▼

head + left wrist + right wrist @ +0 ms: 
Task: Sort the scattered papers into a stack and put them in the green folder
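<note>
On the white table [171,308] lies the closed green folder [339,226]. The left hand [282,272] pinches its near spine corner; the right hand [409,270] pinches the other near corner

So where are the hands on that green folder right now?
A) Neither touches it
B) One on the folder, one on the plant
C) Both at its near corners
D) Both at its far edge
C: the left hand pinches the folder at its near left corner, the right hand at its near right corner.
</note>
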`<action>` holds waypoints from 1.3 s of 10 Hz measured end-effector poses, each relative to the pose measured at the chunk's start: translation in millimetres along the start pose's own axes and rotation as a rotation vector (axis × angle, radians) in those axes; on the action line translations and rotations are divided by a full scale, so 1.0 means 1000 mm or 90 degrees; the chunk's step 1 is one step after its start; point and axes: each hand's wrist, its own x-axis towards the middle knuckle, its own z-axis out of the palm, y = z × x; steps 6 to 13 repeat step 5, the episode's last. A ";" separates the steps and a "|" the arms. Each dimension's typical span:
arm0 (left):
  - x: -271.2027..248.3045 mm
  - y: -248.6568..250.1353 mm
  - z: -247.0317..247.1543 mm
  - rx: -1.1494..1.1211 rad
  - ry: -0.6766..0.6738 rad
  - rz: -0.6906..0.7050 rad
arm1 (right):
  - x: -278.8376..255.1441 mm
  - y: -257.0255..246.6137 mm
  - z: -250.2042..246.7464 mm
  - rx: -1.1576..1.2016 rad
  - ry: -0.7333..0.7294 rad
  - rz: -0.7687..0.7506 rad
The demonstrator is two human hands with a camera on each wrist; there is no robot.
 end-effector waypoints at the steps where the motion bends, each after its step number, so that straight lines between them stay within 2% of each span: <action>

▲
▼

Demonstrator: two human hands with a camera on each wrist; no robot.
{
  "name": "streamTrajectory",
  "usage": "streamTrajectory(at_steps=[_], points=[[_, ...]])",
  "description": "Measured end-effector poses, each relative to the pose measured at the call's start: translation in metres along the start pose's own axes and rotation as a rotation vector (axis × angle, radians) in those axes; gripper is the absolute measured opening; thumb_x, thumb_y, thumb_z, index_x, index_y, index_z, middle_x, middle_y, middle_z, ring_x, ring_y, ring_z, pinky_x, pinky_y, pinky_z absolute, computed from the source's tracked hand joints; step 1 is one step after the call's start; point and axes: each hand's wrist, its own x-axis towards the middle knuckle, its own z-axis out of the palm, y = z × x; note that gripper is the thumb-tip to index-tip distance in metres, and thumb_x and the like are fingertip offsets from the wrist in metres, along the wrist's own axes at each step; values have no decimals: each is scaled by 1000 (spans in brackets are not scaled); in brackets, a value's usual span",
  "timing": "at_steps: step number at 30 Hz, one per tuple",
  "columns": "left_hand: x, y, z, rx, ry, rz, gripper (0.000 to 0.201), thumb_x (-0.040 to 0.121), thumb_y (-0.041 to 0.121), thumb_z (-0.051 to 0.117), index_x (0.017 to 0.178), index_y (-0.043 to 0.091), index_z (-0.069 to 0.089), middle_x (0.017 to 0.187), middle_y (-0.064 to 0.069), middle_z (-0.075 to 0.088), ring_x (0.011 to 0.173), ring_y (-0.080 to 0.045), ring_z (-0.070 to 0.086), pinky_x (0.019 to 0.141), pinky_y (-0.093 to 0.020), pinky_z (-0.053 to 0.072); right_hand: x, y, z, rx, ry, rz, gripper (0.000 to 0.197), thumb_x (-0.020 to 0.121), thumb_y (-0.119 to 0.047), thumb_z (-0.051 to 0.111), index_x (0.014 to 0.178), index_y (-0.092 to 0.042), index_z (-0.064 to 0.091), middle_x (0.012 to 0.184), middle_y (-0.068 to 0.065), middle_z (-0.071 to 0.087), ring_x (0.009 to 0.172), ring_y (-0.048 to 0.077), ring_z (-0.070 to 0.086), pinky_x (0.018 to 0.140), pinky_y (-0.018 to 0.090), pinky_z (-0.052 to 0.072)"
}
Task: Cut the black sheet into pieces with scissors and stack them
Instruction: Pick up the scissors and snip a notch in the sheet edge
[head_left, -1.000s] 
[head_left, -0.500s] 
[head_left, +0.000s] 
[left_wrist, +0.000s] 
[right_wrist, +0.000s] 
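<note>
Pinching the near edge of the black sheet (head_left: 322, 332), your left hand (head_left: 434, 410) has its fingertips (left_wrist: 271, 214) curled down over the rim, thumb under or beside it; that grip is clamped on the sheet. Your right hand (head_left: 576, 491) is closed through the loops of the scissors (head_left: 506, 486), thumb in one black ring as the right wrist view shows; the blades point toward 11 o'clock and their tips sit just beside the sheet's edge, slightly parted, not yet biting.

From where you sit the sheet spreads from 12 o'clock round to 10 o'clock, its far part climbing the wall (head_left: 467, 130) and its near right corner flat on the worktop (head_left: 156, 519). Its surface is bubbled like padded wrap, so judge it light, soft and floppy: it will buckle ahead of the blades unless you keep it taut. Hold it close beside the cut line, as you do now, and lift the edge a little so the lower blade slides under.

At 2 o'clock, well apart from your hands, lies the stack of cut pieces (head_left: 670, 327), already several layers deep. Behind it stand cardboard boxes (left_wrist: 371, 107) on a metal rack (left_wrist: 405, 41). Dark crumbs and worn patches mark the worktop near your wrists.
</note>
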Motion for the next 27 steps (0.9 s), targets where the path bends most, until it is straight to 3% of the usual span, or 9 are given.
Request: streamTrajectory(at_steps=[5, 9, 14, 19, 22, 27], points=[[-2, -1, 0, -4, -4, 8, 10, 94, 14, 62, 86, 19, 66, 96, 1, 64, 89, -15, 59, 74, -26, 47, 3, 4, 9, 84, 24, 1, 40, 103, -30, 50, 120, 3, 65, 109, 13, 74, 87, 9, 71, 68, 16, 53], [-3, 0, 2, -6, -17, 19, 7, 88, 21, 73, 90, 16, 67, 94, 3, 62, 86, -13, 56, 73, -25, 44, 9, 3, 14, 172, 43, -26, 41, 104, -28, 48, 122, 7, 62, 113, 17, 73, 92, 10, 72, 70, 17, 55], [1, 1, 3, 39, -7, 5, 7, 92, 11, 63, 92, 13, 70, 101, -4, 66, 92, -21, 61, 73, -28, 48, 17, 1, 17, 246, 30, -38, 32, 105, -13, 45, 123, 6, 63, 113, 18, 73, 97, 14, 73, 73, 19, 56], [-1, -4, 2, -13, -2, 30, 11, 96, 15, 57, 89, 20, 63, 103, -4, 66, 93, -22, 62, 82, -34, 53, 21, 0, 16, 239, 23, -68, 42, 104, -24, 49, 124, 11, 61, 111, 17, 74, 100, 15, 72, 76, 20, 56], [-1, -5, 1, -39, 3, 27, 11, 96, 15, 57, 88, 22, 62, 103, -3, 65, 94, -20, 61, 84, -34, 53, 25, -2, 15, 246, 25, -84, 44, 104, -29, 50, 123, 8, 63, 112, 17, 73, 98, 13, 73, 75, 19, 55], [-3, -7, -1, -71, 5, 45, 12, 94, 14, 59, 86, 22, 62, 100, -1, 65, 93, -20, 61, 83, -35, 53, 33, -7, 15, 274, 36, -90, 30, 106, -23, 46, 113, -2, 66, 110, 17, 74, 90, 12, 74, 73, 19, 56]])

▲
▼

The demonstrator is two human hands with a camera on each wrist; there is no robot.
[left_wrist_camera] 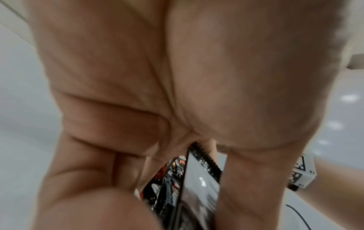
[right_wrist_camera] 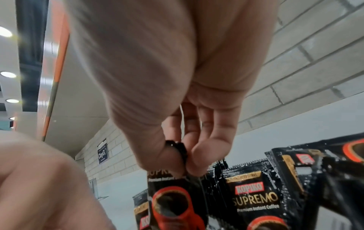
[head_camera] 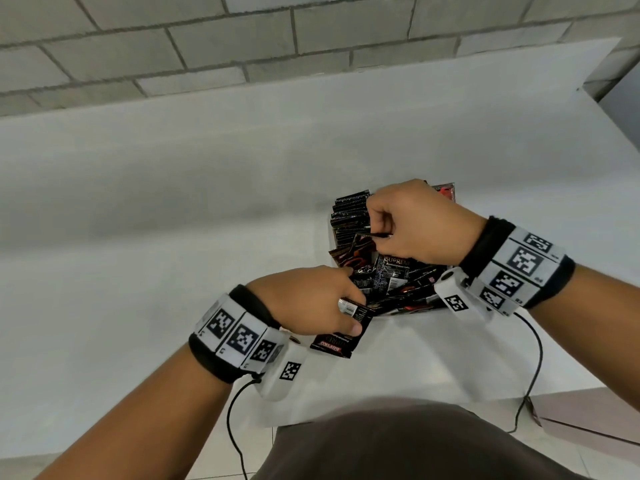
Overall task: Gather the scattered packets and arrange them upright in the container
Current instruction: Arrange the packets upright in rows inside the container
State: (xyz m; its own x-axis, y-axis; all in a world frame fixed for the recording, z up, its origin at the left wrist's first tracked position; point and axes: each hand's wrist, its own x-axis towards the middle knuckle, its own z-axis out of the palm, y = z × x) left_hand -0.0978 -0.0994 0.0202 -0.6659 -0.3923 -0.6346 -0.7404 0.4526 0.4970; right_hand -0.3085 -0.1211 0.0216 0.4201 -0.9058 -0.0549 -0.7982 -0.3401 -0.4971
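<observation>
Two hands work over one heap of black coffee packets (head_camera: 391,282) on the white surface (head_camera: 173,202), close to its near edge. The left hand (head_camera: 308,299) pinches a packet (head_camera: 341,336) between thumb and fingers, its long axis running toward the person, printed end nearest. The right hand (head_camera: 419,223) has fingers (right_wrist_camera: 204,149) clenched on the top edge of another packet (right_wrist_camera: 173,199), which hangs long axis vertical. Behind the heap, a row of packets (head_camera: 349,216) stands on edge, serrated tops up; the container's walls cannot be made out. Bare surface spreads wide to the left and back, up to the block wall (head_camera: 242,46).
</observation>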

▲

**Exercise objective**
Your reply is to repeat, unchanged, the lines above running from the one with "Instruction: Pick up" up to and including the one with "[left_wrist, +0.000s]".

**Output below**
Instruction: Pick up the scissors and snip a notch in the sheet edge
[head_left, -1.000s] 
[head_left, -0.500s] 
[head_left, +0.000s] 
[left_wrist, +0.000s] 

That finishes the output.